Frequentadores do local lamentam a atual situação. “Além da temperatura alta devido ao desmatamento, o bairro está abandonado”, escreveu uma ex-moradora numa postagem da página “Antiga Santa Cruz”, no Facebook, que tem imagens do Rio Rural Park em funcionamento.

Manilhas foram colocadas para drenar água da lagoa
Manilhas foram colocadas para drenar água da lagoa Foto: Reprodução

Denúncia revelou o crime

O Ministério Público estadual abriu um inquérito motivado por uma denúncia de que o terreno havia sido “tomado por milicianos, que estão aterrando um grande lago natural para fazer loteamentos irregulares e comercializá-los, além de terem desviado um curso da água”. A 2ª Promotoria de Tutela Coletiva ao Meio Ambiente e Patrimônio Cultura decidiu, então, “identificar e qualificar os responsáveis e verificar se a empreitada no local possui licença de obras e licença ambiental”.
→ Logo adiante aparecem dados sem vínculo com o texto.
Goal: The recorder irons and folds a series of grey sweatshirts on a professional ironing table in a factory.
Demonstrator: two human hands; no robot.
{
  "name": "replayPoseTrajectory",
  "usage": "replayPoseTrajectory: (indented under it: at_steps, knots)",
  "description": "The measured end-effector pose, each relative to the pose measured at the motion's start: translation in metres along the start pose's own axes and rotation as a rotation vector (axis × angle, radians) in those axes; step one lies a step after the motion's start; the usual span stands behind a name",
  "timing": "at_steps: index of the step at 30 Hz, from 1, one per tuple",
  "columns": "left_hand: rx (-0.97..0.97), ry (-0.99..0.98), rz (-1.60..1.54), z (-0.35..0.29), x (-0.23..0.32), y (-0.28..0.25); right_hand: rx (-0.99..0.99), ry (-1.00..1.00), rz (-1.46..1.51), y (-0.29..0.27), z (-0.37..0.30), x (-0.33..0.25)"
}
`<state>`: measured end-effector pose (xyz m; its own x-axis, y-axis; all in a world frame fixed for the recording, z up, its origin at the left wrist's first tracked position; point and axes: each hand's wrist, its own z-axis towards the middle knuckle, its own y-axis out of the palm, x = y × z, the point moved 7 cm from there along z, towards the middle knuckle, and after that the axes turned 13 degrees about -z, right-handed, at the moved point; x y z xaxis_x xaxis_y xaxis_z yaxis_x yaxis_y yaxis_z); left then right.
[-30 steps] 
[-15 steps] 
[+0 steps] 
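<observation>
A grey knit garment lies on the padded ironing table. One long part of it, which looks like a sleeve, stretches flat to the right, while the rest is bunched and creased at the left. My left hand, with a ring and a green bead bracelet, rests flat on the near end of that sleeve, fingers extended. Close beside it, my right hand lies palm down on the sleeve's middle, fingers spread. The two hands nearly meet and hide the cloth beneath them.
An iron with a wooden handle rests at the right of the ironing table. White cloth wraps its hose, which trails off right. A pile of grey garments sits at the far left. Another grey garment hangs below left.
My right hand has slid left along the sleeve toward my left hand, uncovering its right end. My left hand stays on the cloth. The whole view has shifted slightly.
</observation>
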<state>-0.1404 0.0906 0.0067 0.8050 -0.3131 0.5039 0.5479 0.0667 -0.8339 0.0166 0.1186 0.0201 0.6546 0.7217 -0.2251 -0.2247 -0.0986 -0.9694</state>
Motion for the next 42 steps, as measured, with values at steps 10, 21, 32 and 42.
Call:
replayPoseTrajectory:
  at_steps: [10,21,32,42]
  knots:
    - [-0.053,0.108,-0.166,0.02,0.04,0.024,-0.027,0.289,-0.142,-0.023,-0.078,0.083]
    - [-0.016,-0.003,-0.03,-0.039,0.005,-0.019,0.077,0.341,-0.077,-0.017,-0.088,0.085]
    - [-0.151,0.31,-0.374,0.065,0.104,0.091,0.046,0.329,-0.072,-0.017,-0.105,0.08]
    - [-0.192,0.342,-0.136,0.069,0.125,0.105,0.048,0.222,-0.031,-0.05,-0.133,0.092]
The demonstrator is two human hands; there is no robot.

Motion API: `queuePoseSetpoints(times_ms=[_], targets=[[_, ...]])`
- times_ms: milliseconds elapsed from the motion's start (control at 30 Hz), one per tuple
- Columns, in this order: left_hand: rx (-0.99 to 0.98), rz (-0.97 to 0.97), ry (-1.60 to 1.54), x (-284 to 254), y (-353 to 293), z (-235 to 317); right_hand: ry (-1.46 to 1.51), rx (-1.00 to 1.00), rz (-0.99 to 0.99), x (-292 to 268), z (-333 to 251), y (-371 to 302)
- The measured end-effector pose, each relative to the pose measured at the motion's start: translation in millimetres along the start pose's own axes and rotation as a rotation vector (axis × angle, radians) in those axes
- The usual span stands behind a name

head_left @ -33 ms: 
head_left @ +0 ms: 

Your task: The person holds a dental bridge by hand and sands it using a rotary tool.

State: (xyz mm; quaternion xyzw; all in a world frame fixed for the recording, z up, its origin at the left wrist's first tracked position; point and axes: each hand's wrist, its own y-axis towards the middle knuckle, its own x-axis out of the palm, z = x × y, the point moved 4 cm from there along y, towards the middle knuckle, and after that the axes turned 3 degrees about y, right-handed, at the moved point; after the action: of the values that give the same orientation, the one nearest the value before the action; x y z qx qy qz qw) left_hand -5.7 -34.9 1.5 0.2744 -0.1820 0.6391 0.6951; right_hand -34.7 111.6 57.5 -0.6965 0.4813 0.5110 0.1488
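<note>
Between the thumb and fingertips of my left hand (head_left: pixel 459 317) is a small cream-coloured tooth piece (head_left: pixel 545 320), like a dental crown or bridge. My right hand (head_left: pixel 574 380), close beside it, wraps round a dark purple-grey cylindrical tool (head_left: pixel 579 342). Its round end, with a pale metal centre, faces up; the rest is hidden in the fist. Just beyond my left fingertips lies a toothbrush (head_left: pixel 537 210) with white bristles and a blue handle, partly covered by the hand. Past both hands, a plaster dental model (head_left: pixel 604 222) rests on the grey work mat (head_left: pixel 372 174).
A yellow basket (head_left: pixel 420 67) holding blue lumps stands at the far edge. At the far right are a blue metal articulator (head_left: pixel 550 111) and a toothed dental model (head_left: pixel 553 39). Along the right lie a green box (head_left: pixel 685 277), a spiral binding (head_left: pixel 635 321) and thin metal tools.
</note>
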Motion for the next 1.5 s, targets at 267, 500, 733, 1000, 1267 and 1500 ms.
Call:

A presença da milícia no local foi registrada pelos técnicos do Inea no dia da vistoria. “Destacamos a elevada periculosidade que o local oferece ao corpo de fiscais, tendo em seu entorno as comunidades de Antares, do Aço e Ás de Ouro, dominadas por grupos paramilitares”, escreveram os funcionários em um relatório. Eles foram à região acompanhados por policiais militares, devido ao risco de serem abordados por criminosos.

Fiscais ouviram disparo

Durante a vistoria, fiscais relataram ter escutado “um ruído forte, semelhante a um disparo de fuzil”. Eles não se aproximaram das favelas que fazem limite com o terreno e, por isso, não conseguiram medi-lo com precisão.

A milícia controla a região desde o final de 2018. Até então, as favelas do Rola e Antares, nas proximidades do terreno, eram dominadas pela maior facção do tráfico do Rio. Procurada para comentar a situação da região, a PM informou, em nota, que atua em apoio a órgãos que fiscalizam o ordenamento urbano. A corporação ressaltou que milicianos têm formas de agir que dificultam o flagrante de crimes e pediu a colaboração da população por meio do Disque Denúncia (2253-1177).

Por sua vez, a atual gestão da Polícia Civil lembrou que criou uma força-tarefa contra milícias e que já interditou diversos empreendimentos ilegais. Agentes realizaram mais de 80 operações e prenderam cerca de 650 suspeitos.